Understanding the role of goodness in general, and altruism in particular, within human cultural evolution requires that the authentic meaningfulness of such values be taken into account on their own terms. And this requires the recognition of an authentic domain of metaphysical meaningfulness which can only be found beyond the horizon of physicalist Darwinian thinking.

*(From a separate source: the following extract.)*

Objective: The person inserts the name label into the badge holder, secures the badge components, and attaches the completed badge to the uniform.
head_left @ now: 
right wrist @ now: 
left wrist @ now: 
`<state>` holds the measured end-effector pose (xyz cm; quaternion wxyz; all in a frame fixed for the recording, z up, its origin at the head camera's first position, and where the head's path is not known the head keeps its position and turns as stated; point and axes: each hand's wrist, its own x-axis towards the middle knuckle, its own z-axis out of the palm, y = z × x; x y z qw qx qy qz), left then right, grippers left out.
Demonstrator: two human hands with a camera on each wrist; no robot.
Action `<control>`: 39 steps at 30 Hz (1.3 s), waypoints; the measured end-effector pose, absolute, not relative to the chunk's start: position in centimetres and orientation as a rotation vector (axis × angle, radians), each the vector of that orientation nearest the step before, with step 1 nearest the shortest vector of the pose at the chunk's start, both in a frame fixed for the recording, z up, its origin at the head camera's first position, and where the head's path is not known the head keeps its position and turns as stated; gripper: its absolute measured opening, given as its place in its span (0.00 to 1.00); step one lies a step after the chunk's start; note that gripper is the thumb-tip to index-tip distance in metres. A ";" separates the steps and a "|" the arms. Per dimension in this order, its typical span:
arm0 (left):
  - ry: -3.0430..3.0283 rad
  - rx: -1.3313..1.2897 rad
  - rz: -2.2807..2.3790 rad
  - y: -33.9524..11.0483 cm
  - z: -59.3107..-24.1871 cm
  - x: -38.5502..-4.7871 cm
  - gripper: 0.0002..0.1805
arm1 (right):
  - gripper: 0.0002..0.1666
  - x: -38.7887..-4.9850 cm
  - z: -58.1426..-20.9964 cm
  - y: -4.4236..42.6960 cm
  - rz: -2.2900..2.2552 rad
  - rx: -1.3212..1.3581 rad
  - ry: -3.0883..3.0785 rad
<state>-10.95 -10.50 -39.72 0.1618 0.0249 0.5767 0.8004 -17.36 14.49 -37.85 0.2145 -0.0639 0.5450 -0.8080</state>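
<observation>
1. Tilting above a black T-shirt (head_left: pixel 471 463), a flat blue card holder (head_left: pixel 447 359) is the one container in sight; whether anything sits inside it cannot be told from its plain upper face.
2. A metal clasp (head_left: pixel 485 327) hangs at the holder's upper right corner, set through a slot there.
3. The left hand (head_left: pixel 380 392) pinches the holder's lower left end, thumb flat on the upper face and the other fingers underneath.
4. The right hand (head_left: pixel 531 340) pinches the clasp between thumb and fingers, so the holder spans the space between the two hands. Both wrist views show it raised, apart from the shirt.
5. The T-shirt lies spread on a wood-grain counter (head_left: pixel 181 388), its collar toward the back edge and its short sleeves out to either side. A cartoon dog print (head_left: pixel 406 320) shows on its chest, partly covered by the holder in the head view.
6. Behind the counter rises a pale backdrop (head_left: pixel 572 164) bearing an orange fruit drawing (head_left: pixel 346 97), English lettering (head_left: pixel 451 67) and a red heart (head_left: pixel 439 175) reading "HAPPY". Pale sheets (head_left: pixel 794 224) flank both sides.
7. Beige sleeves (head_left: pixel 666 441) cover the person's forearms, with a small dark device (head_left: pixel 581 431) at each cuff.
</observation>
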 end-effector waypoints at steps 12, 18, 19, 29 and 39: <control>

Further, in order to get at what “extracts group commitment” and thus succeeds culturally, we have to appreciate how morality itself is conditioned by evolutionary emergence in culture. Understanding this kind of emergence involves more than the recognition of different levels or scales of social organization, such as the levels of family, community, nation, and globe taken into account by Dr. Wilson. The effective promotion of pro-social behavior involves seeing how people come to form new commitments to emergent ideals of morality that are better than the status quo—ideals that transcend and include the best of what has come before. And this requires a theory of value that recognizes an authentic dimension of vertical progress—a notion of “which way is up”—that goes beyond mere biological flourishing.
Obviously, this kind of critique cannot be properly made in the format of this brief roundtable commentary. And if I had more space and time, not only would I elaborate my critique of Dr. Wilson’s narrow view of the reality of values, I would also try to problematize his notion of a “social organism.” That is, to the extent that a slime mold is an “organism,” we might loosely compare this type of entity with the self-organizing propensities of cultural agreement structures. But there is a vast difference—a difference of kind—between a social “organism” and a human organism, who possesses subjective awareness, self-aware identity, and an individual will. Attempting to smoothly compare these different kinds of organisms is overly reductionistic and potentially totalitarian in its social consequences.
That being said, I wish Dr. Wilson success in his endeavors and remain open to further collaboration.